Airbnb offers the most original and interesting accommodations possible. Sleeping in a castle, trailer, hammock or a tree house. All there, it’s just a matter of money. It’s not a cheap option but many times it’s worth the price and there are possibilities to lower the costs. Here is how:
- Booking your first trip you get a discount on your first reservation. You can also use a discount send by a friend or partner. Inviting a next person into the Airbnb world get you a discount when that person books her/his first stay.
- Weekly/monthly discounts. Many places offer a special price for longer stays. Some for a week, some for a month. It can be 10% or even 50%. It all depends on the owner. Some places do not even except stays shorter than a certain amount of days. We saw a place in Kyoto that didn’t accept any reservation under 22 days. We managed to get an apartment on Taiwan with a discount of 45% above 28 days stay. If you want to stay longer it’s worth searching for offers like that.
- Special offer. The host can send you a special offer. We had few situations when we asked about a room and the host just send us a discount to push us to book. Or when he committed a mistake with our booking and had to switch rooms for us. Other times we saw that some spots had discounts for low season. When we started using airbnb we didn't know that the price can be negotiable, now we know that in some situations we can just ask. We got 10 % off in Malaysia just like that.

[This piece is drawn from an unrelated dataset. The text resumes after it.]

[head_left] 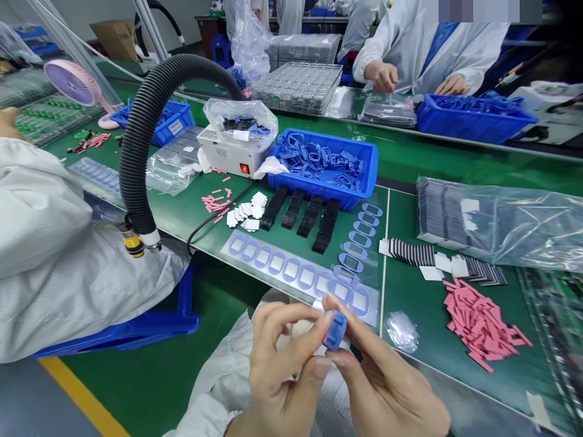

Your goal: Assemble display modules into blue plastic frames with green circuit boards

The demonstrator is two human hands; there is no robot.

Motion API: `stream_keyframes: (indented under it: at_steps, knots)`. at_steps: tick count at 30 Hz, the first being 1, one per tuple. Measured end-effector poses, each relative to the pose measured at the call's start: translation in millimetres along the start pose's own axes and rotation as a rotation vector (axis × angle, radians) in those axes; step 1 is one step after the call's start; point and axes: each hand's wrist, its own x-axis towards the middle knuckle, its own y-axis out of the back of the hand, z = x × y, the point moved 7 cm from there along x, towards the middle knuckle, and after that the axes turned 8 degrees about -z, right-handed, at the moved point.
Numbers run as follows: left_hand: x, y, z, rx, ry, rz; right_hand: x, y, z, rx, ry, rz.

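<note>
"What are the hands doing?"

"The left hand (277,364) and right hand (382,376) are pinching a blue rounded-rectangular rubbery frame (336,331) between their fingertips at six o'clock, just off the green bench edge (455,388)."

"How much is still lying out?"

"A clear film sheet (300,273) is carrying pale-blue frames at twelve o'clock, and a blue plastic tray (310,195) is holding a heap."
</note>
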Motion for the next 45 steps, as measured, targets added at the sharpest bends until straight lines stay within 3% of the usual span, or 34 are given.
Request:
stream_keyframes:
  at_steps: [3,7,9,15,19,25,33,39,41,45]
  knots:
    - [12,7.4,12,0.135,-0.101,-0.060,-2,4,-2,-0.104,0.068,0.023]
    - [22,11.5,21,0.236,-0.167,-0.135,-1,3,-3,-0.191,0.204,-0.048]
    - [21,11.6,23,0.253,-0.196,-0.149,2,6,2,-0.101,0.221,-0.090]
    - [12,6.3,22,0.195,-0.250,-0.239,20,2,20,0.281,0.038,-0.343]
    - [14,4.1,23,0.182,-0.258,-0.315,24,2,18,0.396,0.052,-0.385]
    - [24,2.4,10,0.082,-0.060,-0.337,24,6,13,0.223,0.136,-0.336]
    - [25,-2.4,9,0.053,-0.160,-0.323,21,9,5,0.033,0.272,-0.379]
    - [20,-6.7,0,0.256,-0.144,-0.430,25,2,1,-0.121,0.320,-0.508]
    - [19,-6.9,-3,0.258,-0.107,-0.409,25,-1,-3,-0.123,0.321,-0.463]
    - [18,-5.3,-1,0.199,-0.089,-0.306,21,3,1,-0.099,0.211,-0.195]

Many of you ask if it’s better to book or just show up. There is no simple answer to that. What we usually do is checking few spots we like and compare the prices on booking, hostel world or any other of those pages. Then we check if the hostel has its own web page with better deals. Since hostels need to pay to booking they sometimes offer better prices at their own web page for people to book directly with them. If not it's worth sending an email and asking for a nice deal especially if you want to stay for a couple of nights. Usually staying longer than 3 nights is good enough to bargain. If it’s dead season, you’re aiming for, you can just pop by at the spot and ask. That’s the best option to get the best offer since if you’re not taking the room, there is a big chance no one else will…
If you're really on a tight budget some hostels allow camping or hanging your own hammock (especially popular in Colombia).
Although we don’t really like that method, you can also consider staying for free with a local via Couch surfing. Make sure you choose your host carefully. Some stories about CS are quite epic and include harassment or stealing. We saw pretty many listings where guys were only offering a place to sleep for ladies and only in their own bed. Often CS offers not much flexibility, you can stay when the host is there but when she/he goes to work you have to go out as well. You are also expected to be rather social so if you don’t click it’s a bit of a miss to begin with. That I’m not gonna mention that both sides can cancel the agreement any time which can leave you on the street…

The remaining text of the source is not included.